#### [What is expected]
A faithful copy is required. Print each line of the data exactly and omit the pictures.

#### [Given information]
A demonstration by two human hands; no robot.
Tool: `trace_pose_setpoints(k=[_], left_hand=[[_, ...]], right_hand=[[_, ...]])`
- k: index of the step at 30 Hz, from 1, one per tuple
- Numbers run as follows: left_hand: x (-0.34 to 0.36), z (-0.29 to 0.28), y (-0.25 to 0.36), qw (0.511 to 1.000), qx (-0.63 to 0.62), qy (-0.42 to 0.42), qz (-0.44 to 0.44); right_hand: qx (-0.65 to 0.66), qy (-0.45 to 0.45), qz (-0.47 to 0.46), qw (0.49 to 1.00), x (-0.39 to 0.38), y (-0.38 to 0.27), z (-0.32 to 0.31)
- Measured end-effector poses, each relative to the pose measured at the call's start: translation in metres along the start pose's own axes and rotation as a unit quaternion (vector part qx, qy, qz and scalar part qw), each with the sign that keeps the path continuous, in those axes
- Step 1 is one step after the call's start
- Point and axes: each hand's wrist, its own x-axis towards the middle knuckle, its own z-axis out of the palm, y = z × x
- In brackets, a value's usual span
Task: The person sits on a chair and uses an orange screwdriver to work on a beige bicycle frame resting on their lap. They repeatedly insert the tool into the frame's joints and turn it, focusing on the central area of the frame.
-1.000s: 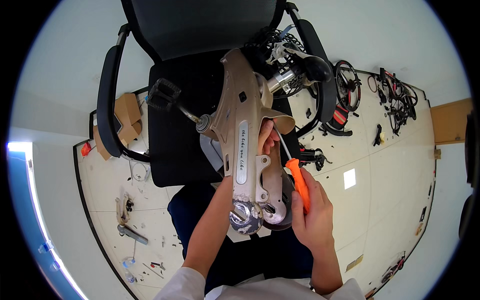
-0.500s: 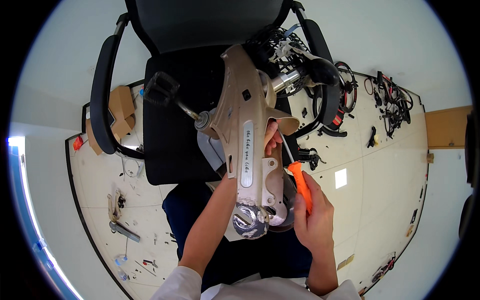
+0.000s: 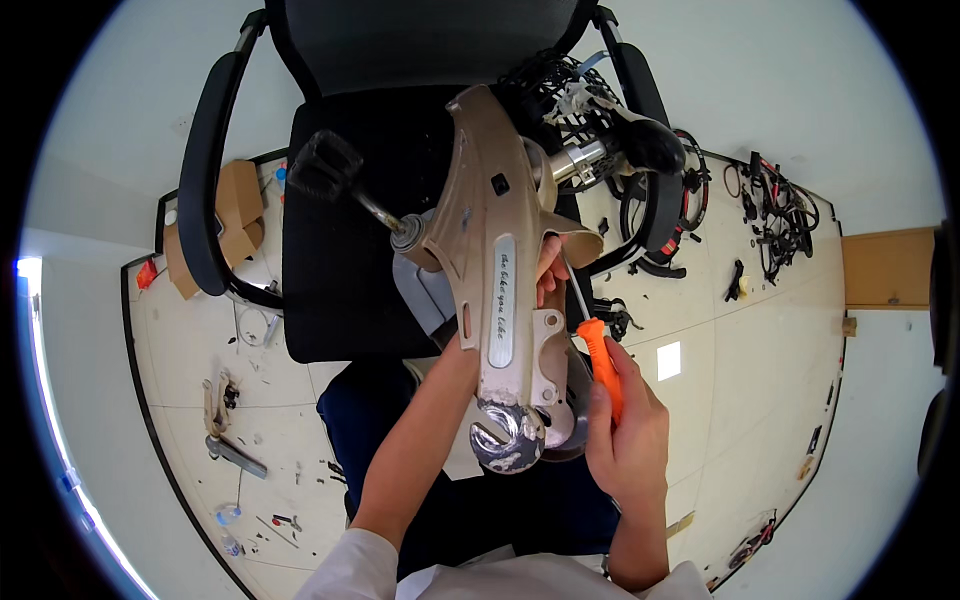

#### [Answer to this task]
A demonstration by two human hands; no robot.
Tool: `trace_pose_setpoints(k=[_], left_hand=[[_, ...]], right_hand=[[_, ...]])`
- k: index of the step at 30 Hz, from 1, one per tuple
- Numbers run as follows: left_hand: x (-0.34 to 0.36), z (-0.29 to 0.28), y (-0.25 to 0.36), qw (0.511 to 1.000), qx (-0.63 to 0.62), qy (-0.42 to 0.42), qz (-0.44 to 0.44); right_hand: qx (-0.65 to 0.66), qy (-0.45 to 0.45), qz (-0.47 to 0.46), qw (0.49 to 1.00), x (-0.39 to 0.38), y (-0.38 to 0.27), z (-0.32 to 0.31)
- Measured end-effector poses, each relative to the pose measured at the call's start: translation in metres along the start pose's own axes and rotation as a unit quaternion (vector part qx, qy, qz and scalar part qw), each with the sign that keeps the path continuous, in those axes
- Step 1 is one step after the call's start
- Point and axes: each hand's wrist, its own x-axis towards the middle knuckle, its own z-axis out of the palm, y = z × x
- In brackets, a value's usual span
Task: The person sits on a chair and uses an orange screwdriver to work on a beige bicycle frame resting on their lap. They repeatedly insert the tool into the frame's joints and turn it, focusing on the central area of the frame.
-1.000s: 
-0.500s: 
+0.000s: 

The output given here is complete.